A new path to cancer therapy: Developing simultaneous multiplexed gene editing technology
Dr. Mihue Jang and her group at the Center for Theragnosis of the Korea Institute of Science and Technology (KIST, President Byung-gwon Lee) announced that they have developed a new gene editing system that could be used for anticancer immunotherapy through the simultaneous suppression of proteins that interfere with the immune system expressed on the surface of lymphoma cells and activation of cytotoxic T lymphocyte, based on the results of joint research conducted with Prof. Seokmann Hong and his group at Sejong University (President, Deg-hyo Bae).
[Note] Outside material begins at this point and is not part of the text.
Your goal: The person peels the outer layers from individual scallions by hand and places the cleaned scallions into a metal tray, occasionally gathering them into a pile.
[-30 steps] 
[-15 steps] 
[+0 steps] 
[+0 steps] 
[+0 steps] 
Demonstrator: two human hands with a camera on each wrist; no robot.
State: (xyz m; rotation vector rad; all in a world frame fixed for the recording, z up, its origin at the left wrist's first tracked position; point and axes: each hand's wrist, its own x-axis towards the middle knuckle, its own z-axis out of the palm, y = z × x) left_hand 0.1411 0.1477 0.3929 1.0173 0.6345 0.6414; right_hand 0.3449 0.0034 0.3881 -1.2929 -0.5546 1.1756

Gene editing technology is a technology that eliminates the underlying causes of and treats diseases by removing specific genes or editing genes to restore their normal function. In particular, CRISPR gene editing technology is now commonly used for immunotherapy by correcting the genes of immune cells to induce them to attack cancer cells selectively.
Dr. Mihue Jang of KIST improved the CRISPR gene editing system to enable the penetration of the cell membrane without external carriers (ACS Nano 2018, 12, 8, 7750-7760). However, there are various kinds of genes that regulate immune activity, and technology for inducing safe and convenient immunotherapy is not yet sufficiently developed. The collaborative research team of Dr. Jang's group at KIST and Prof. Hong' group at Sejong University developed a technology that is applicable to immunotherapy by further improving the CRISPR gene editing system to allow for the transfer of genes to lymphoma cells without external carriers as well as the correction of several genes at the same time.
Existing gene editing technology has been used to transfer genes into lymphoma cells, such as T lymphocytes, among immune cells, mainly using the viral transduction or electroporation methods. The viral transduction method often induces undesired immune responses and has a high chance of inserting genes into the wrong genome sequences. Also, the electric shock method requires separate and expensive equipment, has great difficulty correcting large numbers of cells at one time, and shows low cell viability.
This technology jointly developed by research teams of KIST and Sejong University simultaneously targets PD-L1 and PD-L2, among the inhibitory immune checkpoints known for suppressing the immune system. The treatment efficacy was confirmed, showing that targeting these immune checkpoints does not interfere with the immune system and that the cytotoxic T lymphocytes directly attack cancer cells to increase the anticancer immune response.
Dr. Mihue Jang of KIST said, "This newly developed gene editing system can be applied to various types of immune cells, and is thus expected to be used in the development of treatments for various diseases, including not only cancers but also autoimmune and inflammatory diseases."